Content starts

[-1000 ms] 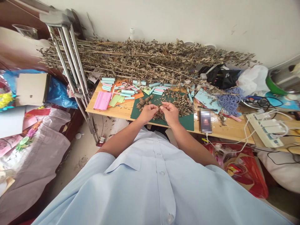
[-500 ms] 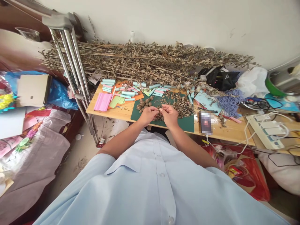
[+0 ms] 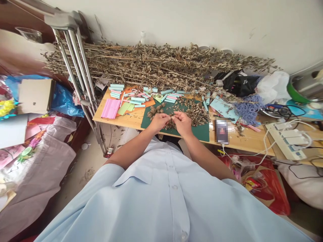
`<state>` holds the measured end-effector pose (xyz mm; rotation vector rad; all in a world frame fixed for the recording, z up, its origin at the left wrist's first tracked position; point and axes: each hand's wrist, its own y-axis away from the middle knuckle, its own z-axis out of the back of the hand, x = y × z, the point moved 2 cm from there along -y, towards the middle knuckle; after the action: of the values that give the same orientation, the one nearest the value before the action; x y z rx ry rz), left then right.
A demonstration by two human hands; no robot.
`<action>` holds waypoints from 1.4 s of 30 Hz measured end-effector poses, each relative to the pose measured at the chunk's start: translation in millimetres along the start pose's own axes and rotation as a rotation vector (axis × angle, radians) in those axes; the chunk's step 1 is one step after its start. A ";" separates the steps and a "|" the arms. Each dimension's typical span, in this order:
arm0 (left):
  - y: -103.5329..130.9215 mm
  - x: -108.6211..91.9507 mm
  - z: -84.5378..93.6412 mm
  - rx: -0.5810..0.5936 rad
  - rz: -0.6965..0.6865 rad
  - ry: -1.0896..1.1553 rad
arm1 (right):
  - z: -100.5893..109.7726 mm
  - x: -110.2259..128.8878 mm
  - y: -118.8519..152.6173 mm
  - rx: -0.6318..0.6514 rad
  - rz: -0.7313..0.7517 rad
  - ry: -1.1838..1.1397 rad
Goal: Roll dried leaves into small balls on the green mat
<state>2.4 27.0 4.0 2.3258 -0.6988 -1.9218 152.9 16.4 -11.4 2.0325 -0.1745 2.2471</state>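
Observation:
Over the green cutting mat (image 3: 202,134), my left hand (image 3: 160,122) and my right hand (image 3: 182,123) meet with their fingertips pinched close together. Whatever sits between the fingers is too small to make out. A loose heap of dried leaves (image 3: 198,114) spreads on the mat behind and right of my right hand. Just beyond my left hand lies a cluster of round balls of crumpled dried leaf (image 3: 156,110). Some leaf bits lie right below my fingertips.
Long dried leafy stalks (image 3: 151,64) run along the wall. Rolled blue and pink paper tubes (image 3: 138,99) lie behind the mat. To the right are a phone (image 3: 222,131), purple cord (image 3: 249,108) and a power strip (image 3: 286,139). Crutches (image 3: 80,77) lean at the table's left end.
My fingers have shifted only slightly, still pinched together in the same spot. The balls and the leaf heap look the same.

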 end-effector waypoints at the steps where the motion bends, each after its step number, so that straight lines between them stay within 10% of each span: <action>1: 0.0 0.3 -0.2 0.003 0.002 -0.012 | -0.1 0.4 0.4 0.012 0.004 0.014; 14: 1.1 -2.4 1.4 -0.016 0.039 -0.028 | 12.9 5.4 1.9 -0.059 -0.049 0.012; 26: -6.1 2.1 7.1 -0.063 -0.004 -0.049 | 12.6 3.7 64.8 0.406 0.155 0.420; 35: -5.6 -2.7 6.4 -0.176 0.054 -0.130 | 73.8 -20.3 53.7 0.101 0.109 0.894; 42: -8.0 0.5 5.9 -0.193 0.013 -0.134 | 49.0 -18.7 44.0 0.149 0.128 0.976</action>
<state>-0.7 35.5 -0.3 2.0907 -0.5100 -2.0537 196.0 -34.8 -25.8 0.7690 -0.0437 3.0865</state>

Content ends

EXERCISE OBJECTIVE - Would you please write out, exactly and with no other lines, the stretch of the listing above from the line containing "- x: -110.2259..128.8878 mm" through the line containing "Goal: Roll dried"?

RESULT -
  - x: -110.2259..128.8878 mm
  - y: -118.8519..152.6173 mm
  - rx: -0.6318..0.6514 rad
  - rz: -0.7313..0.7517 rad
  - ry: -1.1838..1.1397 rad
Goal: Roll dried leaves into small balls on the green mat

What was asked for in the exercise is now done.